• Exercise: Repeat each entry exactly.

BEGIN Provided data

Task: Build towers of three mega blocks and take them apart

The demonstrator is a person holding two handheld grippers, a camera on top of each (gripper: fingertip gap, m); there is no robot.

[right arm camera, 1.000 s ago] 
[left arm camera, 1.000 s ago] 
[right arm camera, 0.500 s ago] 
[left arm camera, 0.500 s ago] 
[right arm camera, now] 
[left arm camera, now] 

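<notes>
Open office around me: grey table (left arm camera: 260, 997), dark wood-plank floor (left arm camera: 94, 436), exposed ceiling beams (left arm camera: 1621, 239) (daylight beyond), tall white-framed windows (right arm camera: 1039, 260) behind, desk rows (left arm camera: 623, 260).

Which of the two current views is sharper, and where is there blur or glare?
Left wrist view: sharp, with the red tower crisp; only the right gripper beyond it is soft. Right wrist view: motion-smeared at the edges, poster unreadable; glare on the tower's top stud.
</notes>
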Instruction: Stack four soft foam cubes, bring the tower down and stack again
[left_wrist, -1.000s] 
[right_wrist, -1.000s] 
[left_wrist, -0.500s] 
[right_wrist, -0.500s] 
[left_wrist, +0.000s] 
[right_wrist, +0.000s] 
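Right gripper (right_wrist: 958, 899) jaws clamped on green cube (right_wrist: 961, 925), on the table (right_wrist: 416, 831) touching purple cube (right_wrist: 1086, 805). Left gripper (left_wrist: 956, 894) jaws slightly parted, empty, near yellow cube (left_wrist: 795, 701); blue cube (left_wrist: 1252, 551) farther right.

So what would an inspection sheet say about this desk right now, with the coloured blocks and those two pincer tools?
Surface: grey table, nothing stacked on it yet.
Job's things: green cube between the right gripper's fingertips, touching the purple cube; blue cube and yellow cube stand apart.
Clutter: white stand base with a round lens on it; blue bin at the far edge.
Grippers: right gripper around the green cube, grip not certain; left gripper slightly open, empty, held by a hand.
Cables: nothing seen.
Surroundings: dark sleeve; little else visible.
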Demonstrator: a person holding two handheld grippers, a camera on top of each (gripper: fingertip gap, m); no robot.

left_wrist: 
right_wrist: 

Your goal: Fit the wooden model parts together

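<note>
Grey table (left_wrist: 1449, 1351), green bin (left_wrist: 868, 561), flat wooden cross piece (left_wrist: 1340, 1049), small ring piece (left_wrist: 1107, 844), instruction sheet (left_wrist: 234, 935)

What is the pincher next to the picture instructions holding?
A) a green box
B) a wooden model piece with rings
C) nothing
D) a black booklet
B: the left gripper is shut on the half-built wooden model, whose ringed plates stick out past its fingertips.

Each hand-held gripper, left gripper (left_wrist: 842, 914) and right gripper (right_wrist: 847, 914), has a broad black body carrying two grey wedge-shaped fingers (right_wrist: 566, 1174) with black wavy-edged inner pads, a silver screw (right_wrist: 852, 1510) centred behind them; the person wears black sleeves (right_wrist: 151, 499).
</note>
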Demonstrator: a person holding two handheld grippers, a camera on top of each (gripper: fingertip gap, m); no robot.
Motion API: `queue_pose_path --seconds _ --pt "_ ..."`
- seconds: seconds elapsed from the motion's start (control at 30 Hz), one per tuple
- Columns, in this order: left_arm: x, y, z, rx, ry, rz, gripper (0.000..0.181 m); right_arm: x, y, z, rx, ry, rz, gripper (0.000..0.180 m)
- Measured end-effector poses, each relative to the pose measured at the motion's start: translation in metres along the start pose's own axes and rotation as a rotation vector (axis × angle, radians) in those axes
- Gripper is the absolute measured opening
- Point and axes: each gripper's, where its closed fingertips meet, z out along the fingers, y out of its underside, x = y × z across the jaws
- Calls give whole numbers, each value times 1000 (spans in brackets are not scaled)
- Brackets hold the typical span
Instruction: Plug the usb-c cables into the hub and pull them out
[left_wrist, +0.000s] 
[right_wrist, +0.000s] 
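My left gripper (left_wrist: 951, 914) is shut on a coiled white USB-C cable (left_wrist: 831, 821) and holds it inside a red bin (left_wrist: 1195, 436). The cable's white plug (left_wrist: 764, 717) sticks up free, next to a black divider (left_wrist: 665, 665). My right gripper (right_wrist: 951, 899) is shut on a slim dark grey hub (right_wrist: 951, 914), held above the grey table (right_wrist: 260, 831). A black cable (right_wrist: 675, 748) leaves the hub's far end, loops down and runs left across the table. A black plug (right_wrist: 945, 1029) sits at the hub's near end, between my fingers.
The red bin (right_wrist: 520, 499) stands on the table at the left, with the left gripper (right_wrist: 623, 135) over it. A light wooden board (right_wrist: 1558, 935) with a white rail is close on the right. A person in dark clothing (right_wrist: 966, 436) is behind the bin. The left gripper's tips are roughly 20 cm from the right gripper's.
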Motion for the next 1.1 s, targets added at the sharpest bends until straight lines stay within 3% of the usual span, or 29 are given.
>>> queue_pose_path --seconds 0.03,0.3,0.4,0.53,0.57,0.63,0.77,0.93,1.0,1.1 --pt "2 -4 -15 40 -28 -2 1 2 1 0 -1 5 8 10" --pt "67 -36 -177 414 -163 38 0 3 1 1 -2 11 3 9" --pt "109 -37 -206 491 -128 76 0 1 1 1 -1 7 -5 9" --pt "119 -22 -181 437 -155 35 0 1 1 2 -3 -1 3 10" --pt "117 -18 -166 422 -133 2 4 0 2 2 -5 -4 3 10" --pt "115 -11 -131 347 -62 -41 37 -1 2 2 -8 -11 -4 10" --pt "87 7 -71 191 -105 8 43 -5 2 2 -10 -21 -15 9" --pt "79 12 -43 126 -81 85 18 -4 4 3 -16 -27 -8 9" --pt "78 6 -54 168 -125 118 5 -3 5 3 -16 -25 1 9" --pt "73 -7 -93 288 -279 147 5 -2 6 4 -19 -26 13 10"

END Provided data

• Worked solution:
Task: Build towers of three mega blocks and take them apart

The demonstrator is a person holding two handheld grippers, a camera on top of each (gripper: fingertip gap, m); there is no robot.

[right arm camera, 1.000 s ago] 
[left arm camera, 1.000 s ago] 
[right arm camera, 0.500 s ago] 
[left arm camera, 0.500 s ago] 
[right arm camera, now] 
[left arm camera, now] 

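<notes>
Open office around me: grey table (left arm camera: 260, 997), dark wood-plank floor (left arm camera: 94, 436), exposed ceiling beams (left arm camera: 1621, 239) (daylight beyond), tall white-framed windows (right arm camera: 1039, 260) behind, desk rows (left arm camera: 623, 260).

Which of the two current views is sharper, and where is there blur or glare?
Left wrist view: sharp, with the red tower crisp; only the right gripper beyond it is soft. Right wrist view: motion-smeared at the edges, poster unreadable; glare on the tower's top stud.
</notes>
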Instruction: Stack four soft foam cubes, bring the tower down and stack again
[left_wrist, -1.000s] 
[right_wrist, -1.000s] 
[left_wrist, -0.500s] 
[right_wrist, -0.500s] 
[left_wrist, +0.000s] 
[right_wrist, +0.000s] 
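Right gripper (right_wrist: 958, 899) jaws clamped on green cube (right_wrist: 961, 925), on the table (right_wrist: 416, 831) touching purple cube (right_wrist: 1086, 805). Left gripper (left_wrist: 956, 894) jaws slightly parted, empty, near yellow cube (left_wrist: 795, 701); blue cube (left_wrist: 1252, 551) farther right.

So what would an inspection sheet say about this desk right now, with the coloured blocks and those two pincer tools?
Surface: grey table, nothing stacked on it yet.
Job's things: green cube between the right gripper's fingertips, touching the purple cube; blue cube and yellow cube stand apart.
Clutter: white stand base with a round lens on it; blue bin at the far edge.
Grippers: right gripper around the green cube, grip not certain; left gripper slightly open, empty, held by a hand.
Cables: nothing seen.
Surroundings: dark sleeve; little else visible.
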Demonstrator: a person holding two handheld grippers, a camera on top of each (gripper: fingertip gap, m); no robot.

left_wrist: 
right_wrist: 

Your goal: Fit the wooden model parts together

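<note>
Grey table (left_wrist: 1449, 1351), green bin (left_wrist: 868, 561), flat wooden cross piece (left_wrist: 1340, 1049), small ring piece (left_wrist: 1107, 844), instruction sheet (left_wrist: 234, 935)

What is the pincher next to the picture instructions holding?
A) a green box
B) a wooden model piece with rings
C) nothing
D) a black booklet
B: the left gripper is shut on the half-built wooden model, whose ringed plates stick out past its fingertips.

Each hand-held gripper, left gripper (left_wrist: 842, 914) and right gripper (right_wrist: 847, 914), has a broad black body carrying two grey wedge-shaped fingers (right_wrist: 566, 1174) with black wavy-edged inner pads, a silver screw (right_wrist: 852, 1510) centred behind them; the person wears black sleeves (right_wrist: 151, 499).
</note>
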Demonstrator: a person holding two handheld grippers, a camera on top of each (gripper: fingertip gap, m); no robot.
Motion API: `queue_pose_path --seconds _ --pt "_ ..."`
- seconds: seconds elapsed from the motion's start (control at 30 Hz), one per tuple
- Columns, in this order: left_arm: x, y, z, rx, ry, rz, gripper (0.000..0.181 m); right_arm: x, y, z, rx, ry, rz, gripper (0.000..0.180 m)
- Measured end-effector poses, each relative to the pose measured at the motion's start: translation in metres along the start pose's own axes and rotation as a rotation vector (axis × angle, radians) in those axes
- Gripper is the absolute measured opening
- Point and axes: each gripper's, where its closed fingertips meet, z out along the fingers, y out of its underside, x = y × z across the jaws
- Calls give whole numbers, each value times 1000 (spans in brackets are not scaled)
- Brackets hold the typical span
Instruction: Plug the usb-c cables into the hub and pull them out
[left_wrist, +0.000s] 
[right_wrist, +0.000s] 
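My left gripper (left_wrist: 951, 914) is shut on a coiled white USB-C cable (left_wrist: 831, 821) and holds it inside a red bin (left_wrist: 1195, 436). The cable's white plug (left_wrist: 764, 717) sticks up free, next to a black divider (left_wrist: 665, 665). My right gripper (right_wrist: 951, 899) is shut on a slim dark grey hub (right_wrist: 951, 914), held above the grey table (right_wrist: 260, 831). A black cable (right_wrist: 675, 748) leaves the hub's far end, loops down and runs left across the table. A black plug (right_wrist: 945, 1029) sits at the hub's near end, between my fingers.
The red bin (right_wrist: 520, 499) stands on the table at the left, with the left gripper (right_wrist: 623, 135) over it. A light wooden board (right_wrist: 1558, 935) with a white rail is close on the right. A person in dark clothing (right_wrist: 966, 436) is behind the bin. The left gripper's tips are roughly 20 cm from the right gripper's.
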Motion for the next 1.1 s, targets added at the sharpest bends until straight lines stay within 3% of the usual span, or 29 are given.
>>> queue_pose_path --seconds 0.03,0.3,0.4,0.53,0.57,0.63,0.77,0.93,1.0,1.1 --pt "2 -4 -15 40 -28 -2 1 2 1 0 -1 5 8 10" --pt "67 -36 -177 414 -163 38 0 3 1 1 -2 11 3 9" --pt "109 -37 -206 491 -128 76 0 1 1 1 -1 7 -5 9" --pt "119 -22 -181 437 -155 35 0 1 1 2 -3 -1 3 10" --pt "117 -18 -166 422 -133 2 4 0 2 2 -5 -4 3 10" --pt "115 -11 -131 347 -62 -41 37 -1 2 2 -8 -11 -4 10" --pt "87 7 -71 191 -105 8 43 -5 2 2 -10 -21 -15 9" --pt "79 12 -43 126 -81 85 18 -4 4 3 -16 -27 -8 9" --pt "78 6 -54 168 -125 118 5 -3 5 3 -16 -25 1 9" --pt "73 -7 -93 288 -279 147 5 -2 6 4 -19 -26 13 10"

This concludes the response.